Fin mars, le président tchadien accorde sa grâce aux membres de l'Arche de Zoé, ce qui entraîne leur libération immédiate. Mais la procédure ouverte en France a poursuivi son cours, et elle a débouché sur le procès devant le tribunal de grande instance de Paris qui s'est ouvert le 3 décembre 2012.

A la barre, ils sont quatre et non six: Breteau et sa compagne Emilie Lelouch sont restés en Afrique du Sud où ils se sont établis.
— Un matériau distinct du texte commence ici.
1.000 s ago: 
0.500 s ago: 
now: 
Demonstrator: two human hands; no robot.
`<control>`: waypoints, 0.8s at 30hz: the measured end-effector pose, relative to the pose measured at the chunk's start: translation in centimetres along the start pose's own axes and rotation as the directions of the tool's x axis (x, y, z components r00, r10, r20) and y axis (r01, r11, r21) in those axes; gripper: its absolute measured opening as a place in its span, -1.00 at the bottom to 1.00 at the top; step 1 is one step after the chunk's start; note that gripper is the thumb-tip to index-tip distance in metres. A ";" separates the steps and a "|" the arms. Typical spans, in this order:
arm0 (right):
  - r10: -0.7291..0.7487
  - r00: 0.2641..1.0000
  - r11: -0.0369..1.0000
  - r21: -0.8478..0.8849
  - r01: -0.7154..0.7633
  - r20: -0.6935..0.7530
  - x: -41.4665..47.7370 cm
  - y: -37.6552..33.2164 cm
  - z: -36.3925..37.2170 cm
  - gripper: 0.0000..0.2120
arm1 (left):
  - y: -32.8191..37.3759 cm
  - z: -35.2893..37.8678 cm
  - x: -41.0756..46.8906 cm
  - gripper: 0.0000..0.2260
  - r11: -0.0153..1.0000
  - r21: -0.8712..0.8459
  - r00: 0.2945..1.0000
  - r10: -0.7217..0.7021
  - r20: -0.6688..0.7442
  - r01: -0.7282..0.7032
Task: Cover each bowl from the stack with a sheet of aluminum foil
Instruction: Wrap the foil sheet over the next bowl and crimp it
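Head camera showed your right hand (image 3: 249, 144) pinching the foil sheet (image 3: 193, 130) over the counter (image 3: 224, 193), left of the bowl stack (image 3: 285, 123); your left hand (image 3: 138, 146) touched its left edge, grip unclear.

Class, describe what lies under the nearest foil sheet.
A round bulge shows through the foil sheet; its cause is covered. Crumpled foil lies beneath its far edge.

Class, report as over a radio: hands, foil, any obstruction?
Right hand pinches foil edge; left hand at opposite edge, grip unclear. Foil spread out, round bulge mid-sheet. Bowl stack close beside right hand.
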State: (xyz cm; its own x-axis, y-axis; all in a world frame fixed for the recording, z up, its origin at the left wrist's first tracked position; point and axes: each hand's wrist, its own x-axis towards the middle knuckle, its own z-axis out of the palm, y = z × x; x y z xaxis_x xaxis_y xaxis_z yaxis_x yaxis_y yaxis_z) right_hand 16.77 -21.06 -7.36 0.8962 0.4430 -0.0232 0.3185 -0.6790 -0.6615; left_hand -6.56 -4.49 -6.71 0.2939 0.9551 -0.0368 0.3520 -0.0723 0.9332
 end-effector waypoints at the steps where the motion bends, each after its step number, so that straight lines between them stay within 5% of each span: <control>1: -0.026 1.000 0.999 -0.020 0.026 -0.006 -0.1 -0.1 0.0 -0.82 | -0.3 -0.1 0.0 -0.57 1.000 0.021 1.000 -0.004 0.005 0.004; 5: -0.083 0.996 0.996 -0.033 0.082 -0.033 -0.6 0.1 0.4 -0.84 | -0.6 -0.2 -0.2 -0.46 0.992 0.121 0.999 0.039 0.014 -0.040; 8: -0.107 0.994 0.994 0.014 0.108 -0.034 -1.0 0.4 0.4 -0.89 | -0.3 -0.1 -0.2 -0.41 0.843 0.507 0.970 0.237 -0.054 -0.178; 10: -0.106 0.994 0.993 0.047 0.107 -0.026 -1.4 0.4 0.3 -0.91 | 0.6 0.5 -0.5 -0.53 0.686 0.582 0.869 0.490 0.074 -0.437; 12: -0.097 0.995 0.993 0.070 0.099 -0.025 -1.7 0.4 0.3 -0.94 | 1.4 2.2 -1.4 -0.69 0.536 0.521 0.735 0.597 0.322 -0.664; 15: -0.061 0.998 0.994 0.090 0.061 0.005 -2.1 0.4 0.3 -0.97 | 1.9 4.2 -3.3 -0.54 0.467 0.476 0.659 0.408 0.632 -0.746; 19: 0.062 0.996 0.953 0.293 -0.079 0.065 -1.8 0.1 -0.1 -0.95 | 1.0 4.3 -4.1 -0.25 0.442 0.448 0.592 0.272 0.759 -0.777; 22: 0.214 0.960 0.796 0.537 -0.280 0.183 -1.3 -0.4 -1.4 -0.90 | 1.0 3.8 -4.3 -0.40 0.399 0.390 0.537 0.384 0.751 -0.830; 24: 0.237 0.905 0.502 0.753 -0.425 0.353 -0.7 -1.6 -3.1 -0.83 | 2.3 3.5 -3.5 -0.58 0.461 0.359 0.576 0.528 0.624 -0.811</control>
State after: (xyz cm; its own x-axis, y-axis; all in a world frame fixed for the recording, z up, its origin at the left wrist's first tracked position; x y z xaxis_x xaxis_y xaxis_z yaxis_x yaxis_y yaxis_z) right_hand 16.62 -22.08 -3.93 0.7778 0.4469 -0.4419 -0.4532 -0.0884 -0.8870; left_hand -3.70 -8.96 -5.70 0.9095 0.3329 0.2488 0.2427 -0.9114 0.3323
La présidente du tribunal, tout en soulignant la  «lâcheté» de «ceux qui ont entraîné les autres, eux bien présents au tribunal, dans cette arche de Zoé devenue une galère», juge «disproportionné» le lancement d'un mandat d'arrêt contre les deux absents.

Ils ont «le sentiment de ne pas avoir été écoutés jusqu'ici, ni par les médias ni par la justice et ils craignent que le même phénomène ne se reproduise devant le tribunal», a plaidé leur avocat.

Les deux cerveaux toujours en vadrouille

Aux dernières nouvelles, Emilie Lelouch dirigerait une petite troupe de cirque de rue au Cap et Eric Breteau aurait passé un brevet de pilote d'avion et ferait découvrir aux touristes de passage les merveilleux paysages sud-africains.

Au Tchad, les enfants ont grandi. Tous se souviennent de ces blancs, qui avaient décidé de faire leur bonheur en les arrachant à leur famille. L'un regrette le bon temps où on lui donnait du lait à boire.

Un autre compte en français jusqu'à cinq. Un troisième est toujours persuadé qu'on voulait  l'enlever pour «le manger».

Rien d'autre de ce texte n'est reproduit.